Washington Post reflects on the future of space exploration. Rather than the will of a great nation, today it takes a determined billionaire to send a man to Mars:
Billionaire Dennis Tito, tired of being told that we can’t send humans to Mars just yet, on Wednesday revealed his scheme for launching two astronauts to the red planet as early as December 2017.
Dubbed “Inspiration Mars,” the flyby mission would exploit a rare alignment of Earth and Mars that minimizes the time and the fuel it would take to get to Mars and back home again. The astronauts would come within 100 miles of the Martian surface before being slung back to Earth.
“It would be a voyage of around 800 million miles around the sun in 501 days,” Tito testified Wednesday at a hearing of the House subcommittee on space. “No longer is a Mars flyby mission just one more theoretical idea. It can be done. Not in a matter of decades, but in a few years.”

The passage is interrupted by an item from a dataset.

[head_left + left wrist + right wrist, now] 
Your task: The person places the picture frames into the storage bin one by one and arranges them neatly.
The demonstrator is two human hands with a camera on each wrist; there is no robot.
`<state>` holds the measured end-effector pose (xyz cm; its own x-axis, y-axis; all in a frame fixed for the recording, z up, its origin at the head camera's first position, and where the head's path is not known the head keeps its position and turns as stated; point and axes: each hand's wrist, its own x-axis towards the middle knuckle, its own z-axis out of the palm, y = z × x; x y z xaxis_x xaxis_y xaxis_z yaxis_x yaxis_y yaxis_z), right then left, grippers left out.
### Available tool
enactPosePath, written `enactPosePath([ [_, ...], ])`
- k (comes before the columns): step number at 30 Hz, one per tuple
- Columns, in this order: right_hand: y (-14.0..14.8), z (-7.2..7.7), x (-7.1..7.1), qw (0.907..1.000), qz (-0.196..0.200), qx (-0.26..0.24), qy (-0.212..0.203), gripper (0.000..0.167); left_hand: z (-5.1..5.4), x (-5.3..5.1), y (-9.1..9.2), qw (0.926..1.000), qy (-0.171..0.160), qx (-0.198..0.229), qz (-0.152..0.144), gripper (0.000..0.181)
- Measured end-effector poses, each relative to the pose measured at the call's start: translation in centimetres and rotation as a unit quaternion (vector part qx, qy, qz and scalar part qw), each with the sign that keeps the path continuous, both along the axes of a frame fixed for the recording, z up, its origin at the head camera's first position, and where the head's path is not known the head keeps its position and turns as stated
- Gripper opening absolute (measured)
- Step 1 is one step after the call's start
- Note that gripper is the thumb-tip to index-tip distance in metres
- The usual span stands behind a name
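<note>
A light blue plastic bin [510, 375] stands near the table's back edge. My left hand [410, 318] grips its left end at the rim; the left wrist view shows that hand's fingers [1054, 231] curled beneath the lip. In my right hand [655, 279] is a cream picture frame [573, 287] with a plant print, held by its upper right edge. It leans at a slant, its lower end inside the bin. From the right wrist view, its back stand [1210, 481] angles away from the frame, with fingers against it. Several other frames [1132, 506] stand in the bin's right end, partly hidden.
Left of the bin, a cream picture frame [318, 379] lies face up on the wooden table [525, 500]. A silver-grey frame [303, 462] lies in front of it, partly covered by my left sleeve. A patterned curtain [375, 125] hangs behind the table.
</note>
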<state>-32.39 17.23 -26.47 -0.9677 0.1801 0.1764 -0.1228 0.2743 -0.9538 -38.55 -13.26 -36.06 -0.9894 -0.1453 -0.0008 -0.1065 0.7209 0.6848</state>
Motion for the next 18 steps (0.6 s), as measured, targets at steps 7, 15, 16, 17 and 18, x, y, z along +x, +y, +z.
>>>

Tito is a former engineer who made a fortune in investment management and, in 2001, became the first person to pay his way into space, buying a seat on a Russian rocket. Now he’s pitching Inspiration Mars as a national priority for the United States.
Of course, he still needs NASA to help out…
Tito’s plan would essentially borrow the SLS for the Mars mission, if NASA agreed. And NASA would have to pay for a lot of this. Tito described Inspiration Mars as a “philanthropic partnership with government.” He said private donors would probably give about $300 million for the mission, and the government would need to provide about $700 million — in addition to the money NASA is already spending, under current programs, on rocket and spacecraft development.